Accountability and Audit
The board of directors recognises the importance of integrity of financial information and acknowledges its responsibility for preparing financial statements that give a true and fair view of the Group's affairs and of its results and cash flows in accordance with Hong Kong Financial Reporting Standards and the Hong Kong Companies Ordinance. The board endeavours to present to shareholders a balanced and understandable assessment of CITIC Pacific's performance, position and prospects. Accordingly, appropriate accounting policies are selected and applied consistently, and judgments and estimates made by the management for financial reporting purpose are prudent and reasonable.
There are new or revised accounting standards that became effective during the year, of which the most significant and relevant to the Group are disclosed in Note 1(a).
The responsibilities of the external auditor with respect to the accounts for the year ended 31 December 2013 are set out in the Independent Auditor's Report.
External auditors and their remuneration
The external auditors perform independent review or audit of the financial statements prepared by the management.
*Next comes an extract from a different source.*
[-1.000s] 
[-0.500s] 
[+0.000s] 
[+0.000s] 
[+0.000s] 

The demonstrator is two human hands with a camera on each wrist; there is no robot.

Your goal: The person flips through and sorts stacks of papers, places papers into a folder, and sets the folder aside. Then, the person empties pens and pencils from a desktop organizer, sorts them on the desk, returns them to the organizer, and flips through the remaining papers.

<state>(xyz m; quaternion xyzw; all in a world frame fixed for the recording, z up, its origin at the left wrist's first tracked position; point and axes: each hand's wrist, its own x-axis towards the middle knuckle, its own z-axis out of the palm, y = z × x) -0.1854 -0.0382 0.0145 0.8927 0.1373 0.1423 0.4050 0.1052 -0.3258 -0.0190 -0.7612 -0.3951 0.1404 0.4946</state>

PwC has been engaged as CITIC Pacific's external auditor since 1989 and retired at the close of the 2013 AGM. Since then, KPMG has been appointed as CITIC Pacific's external auditor in place of PwC; more details in relation to the appointment are disclosed in the announcement of CITIC Pacific dated 2 April 2013. For year 2013, KPMG's fees for its services were approximately as follows:
Statutory audit fee: HK$41 million (2012: HK$21 million)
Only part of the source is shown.